_WHAT NEEDS TO BE DONE_
Could you reproduce, word for word, everything below from the line containing "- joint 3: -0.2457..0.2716" down to the line containing "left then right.", with both of those lines included and no others?
Segment Open
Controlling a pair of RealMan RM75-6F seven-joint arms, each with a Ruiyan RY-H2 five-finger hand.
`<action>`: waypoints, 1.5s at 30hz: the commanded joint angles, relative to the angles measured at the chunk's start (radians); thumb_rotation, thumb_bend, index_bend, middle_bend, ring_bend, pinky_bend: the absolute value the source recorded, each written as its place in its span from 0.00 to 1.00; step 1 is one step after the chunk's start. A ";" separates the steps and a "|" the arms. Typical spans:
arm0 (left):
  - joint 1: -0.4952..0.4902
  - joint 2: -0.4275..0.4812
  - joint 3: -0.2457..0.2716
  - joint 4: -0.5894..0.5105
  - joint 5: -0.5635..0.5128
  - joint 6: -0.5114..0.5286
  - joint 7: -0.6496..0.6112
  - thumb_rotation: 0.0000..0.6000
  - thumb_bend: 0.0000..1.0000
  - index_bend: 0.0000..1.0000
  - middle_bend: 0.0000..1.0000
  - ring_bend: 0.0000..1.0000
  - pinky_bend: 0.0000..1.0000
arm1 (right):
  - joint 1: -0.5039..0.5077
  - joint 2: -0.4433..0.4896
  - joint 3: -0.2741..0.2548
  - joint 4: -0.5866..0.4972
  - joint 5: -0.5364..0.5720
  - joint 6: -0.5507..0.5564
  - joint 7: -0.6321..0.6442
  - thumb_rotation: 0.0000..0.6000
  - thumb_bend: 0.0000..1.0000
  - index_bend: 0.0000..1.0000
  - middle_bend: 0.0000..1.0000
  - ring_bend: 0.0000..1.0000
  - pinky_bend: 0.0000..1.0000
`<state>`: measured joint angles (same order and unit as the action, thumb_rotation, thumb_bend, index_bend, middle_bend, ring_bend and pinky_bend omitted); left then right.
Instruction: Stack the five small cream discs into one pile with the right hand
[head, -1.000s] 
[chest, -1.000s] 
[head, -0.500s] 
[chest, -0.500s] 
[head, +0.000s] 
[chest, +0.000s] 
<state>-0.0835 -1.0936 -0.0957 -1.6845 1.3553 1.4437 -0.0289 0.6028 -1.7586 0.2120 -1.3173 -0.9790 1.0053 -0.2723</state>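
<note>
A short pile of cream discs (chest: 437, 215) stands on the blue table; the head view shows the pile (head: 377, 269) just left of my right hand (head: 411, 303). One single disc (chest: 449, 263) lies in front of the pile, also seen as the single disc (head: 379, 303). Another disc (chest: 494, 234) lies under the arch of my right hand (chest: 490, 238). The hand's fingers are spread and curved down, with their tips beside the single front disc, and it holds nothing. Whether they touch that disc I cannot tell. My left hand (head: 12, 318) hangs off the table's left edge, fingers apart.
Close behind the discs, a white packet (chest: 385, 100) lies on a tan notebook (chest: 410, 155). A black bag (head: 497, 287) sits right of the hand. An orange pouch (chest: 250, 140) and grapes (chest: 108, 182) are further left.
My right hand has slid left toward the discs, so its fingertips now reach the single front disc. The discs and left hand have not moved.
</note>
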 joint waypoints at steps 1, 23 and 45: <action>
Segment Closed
_THE COMPLETED TASK_
  - joint 3: -0.2457..0.2716
  - joint 4: -0.5894..0.5105
  - joint 5: -0.5635..0.5128
  - joint 6: -0.5114..0.5286
  - joint 7: -0.6496..0.6112
  - thumb_rotation: 0.0000..0.6000
  - thumb_bend: 0.0000..1.0000
  - index_bend: 0.0000..1.0000
  - middle_bend: 0.0000..1.0000
  - ring_bend: 0.0000..1.0000
  - pinky_bend: 0.0000..1.0000
arm1 (right):
  - joint 1: -0.5039..0.5077
  - joint 2: -0.4433..0.4896
  - joint 3: -0.2741..0.2548
  - joint 4: -0.5866..0.4972
  - joint 5: -0.5364..0.5720
  - joint 6: -0.5507..0.5564
  - joint 7: -0.6321..0.6442
  - thumb_rotation: 0.0000..0.6000
  - thumb_bend: 0.0000..1.0000
  - index_bend: 0.0000..1.0000
  - middle_bend: 0.0000..1.0000
  - ring_bend: 0.0000..1.0000
  - pinky_bend: 0.0000..1.0000
`<state>`: measured joint angles (same order and unit as the action, thumb_rotation, thumb_bend, index_bend, middle_bend, ring_bend and pinky_bend omitted); left then right.

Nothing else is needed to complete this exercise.